I would like the lines below, from the one with "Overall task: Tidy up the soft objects" through the one with "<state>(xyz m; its", copied exactly and without any pictures.

---------- Given entries ----------

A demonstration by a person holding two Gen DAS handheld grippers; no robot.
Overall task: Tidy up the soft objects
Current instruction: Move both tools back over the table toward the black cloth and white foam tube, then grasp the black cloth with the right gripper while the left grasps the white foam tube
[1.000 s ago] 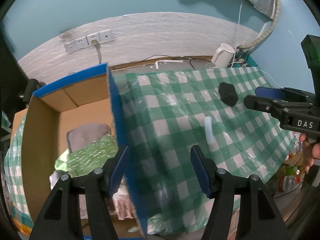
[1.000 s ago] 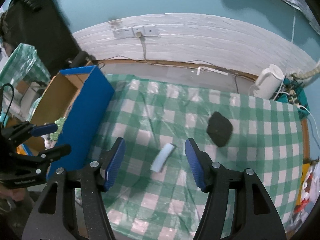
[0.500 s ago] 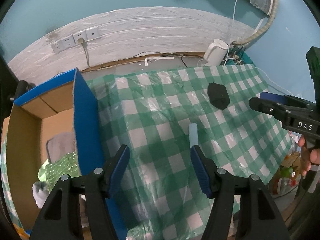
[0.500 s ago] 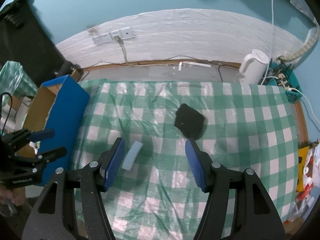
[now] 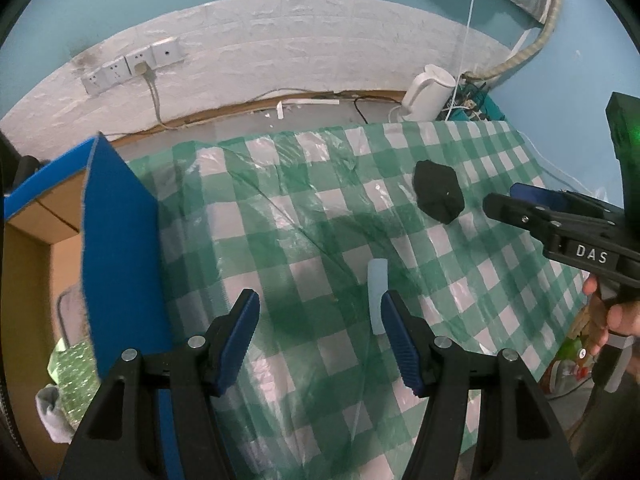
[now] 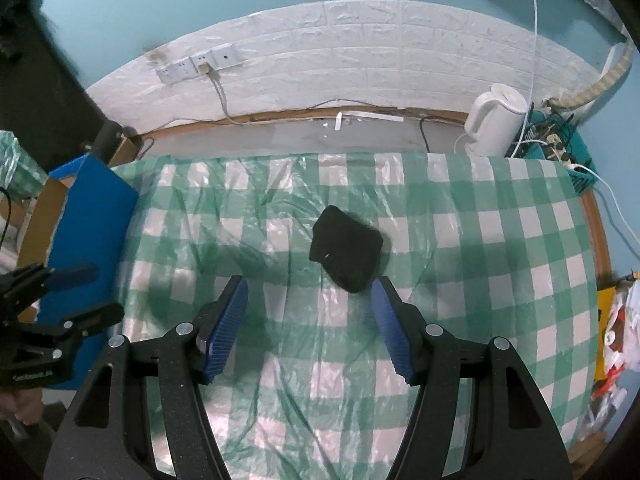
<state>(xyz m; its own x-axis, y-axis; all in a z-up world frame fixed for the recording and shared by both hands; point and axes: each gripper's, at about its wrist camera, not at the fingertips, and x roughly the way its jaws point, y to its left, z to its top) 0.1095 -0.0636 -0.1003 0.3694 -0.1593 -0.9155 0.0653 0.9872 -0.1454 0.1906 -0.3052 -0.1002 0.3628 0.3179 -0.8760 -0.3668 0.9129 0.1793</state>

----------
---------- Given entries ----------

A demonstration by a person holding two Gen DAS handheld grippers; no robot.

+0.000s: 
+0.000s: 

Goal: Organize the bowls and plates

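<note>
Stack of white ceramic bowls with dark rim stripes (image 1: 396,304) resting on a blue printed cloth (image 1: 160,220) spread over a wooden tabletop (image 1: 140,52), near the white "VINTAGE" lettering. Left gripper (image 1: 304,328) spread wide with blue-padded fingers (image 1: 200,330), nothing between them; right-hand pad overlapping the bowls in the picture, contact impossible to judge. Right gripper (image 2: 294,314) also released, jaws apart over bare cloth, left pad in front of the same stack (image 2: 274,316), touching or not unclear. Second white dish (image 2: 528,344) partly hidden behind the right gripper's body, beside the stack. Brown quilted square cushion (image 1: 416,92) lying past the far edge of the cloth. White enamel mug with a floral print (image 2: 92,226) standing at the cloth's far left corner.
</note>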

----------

Solution for this exercise:
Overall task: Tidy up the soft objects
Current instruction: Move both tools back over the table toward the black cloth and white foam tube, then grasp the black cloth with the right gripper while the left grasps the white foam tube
[1.000 s ago] 
[1.000 s ago] 
[0.500 s ago] 
[0.500 s ago] 
[now] 
[now] 
<state>(xyz m; its own x-axis, y-axis; all in a z-up world frame fixed for the recording and shared by both hands; point and axes: each gripper's, at about its wrist camera, not at the fingertips, and x roughly the way its jaws point, y to its left, z to its top) 0.1095 -0.0636 -0.1003 0.3694 -0.1593 -0.9155 0.0653 0.9872 -0.1454 0.1906 -0.3052 -0.1002 0.3628 0.3179 -0.8760 -0.3668 0.9129 0.1793</state>

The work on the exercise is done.